■ What is expected: Pick out each line below containing "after".

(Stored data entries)

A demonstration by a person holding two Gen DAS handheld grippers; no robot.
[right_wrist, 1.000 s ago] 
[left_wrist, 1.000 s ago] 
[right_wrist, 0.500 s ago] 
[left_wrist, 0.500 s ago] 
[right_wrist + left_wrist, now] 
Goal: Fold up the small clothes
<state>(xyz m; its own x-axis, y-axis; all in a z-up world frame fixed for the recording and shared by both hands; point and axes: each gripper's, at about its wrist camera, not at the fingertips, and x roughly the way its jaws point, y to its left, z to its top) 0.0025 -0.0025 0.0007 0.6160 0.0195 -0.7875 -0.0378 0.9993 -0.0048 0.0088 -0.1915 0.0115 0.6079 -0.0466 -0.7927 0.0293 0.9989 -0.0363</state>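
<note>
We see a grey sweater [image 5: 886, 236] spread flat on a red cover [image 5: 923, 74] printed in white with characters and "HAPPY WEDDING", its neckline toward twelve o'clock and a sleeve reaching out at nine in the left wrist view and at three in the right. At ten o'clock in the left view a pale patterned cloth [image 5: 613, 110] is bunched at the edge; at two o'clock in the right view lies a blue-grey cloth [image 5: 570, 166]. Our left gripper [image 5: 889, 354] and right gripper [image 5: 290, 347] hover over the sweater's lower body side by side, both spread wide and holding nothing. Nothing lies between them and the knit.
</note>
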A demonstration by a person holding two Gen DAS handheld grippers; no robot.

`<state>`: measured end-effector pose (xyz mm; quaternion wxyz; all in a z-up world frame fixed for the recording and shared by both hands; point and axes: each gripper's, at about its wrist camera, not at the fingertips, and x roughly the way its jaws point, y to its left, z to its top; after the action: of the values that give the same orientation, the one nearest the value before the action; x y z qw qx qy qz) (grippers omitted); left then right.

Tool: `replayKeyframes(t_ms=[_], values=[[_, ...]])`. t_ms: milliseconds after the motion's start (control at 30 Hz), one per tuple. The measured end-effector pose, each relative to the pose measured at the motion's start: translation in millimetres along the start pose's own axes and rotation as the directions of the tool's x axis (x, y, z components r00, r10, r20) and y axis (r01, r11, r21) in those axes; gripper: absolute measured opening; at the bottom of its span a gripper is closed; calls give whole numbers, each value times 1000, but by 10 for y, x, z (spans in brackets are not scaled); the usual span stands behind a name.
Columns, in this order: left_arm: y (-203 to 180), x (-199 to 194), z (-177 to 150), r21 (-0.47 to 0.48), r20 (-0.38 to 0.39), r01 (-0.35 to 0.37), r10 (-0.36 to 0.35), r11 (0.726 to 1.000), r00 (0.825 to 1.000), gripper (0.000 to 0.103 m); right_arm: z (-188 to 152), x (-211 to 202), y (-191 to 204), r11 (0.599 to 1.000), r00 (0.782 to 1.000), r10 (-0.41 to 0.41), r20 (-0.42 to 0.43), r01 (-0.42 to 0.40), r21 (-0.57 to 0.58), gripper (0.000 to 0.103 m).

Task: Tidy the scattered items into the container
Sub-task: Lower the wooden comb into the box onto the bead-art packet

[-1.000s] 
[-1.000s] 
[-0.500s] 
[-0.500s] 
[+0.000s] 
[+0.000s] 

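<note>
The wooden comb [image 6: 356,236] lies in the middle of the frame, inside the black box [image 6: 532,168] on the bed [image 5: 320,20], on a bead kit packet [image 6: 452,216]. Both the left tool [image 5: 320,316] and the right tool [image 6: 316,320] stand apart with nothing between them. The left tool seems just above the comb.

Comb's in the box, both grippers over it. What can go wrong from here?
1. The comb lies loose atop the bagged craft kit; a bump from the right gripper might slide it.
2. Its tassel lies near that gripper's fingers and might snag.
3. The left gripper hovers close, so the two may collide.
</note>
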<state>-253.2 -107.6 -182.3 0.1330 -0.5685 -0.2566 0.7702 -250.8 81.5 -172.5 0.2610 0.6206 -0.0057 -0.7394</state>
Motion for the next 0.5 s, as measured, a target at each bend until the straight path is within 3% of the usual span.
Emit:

■ Result below:
`<state>`: measured end-effector pose (xyz mm; quaternion wxyz; all in a z-up world frame fixed for the recording and shared by both hands; point and axes: each gripper's, at about its wrist camera, not at the fingertips, and x roughly the way its jaws point, y to its left, z to its top; after the action: of the values that give the same orientation, the one nearest the value before the action; x y z qw qx qy qz) (grippers omitted); left then right.
Tool: `replayKeyframes(t_ms=[_], values=[[_, ...]])`. t_ms: milliseconds after the motion's start (control at 30 Hz), one per tuple. The measured end-effector pose, each relative to the pose measured at the motion's start: translation in millimetres along the start pose's own axes and rotation as the directions of the tool's x axis (x, y, z components r00, r10, r20) and y axis (r01, r11, r21) in those axes; gripper: absolute measured opening; at the bottom of its span a gripper is closed; calls give whole numbers, each value times 1000, but by 10 for y, x, z (spans in brackets are not scaled); the usual span stands behind a name.

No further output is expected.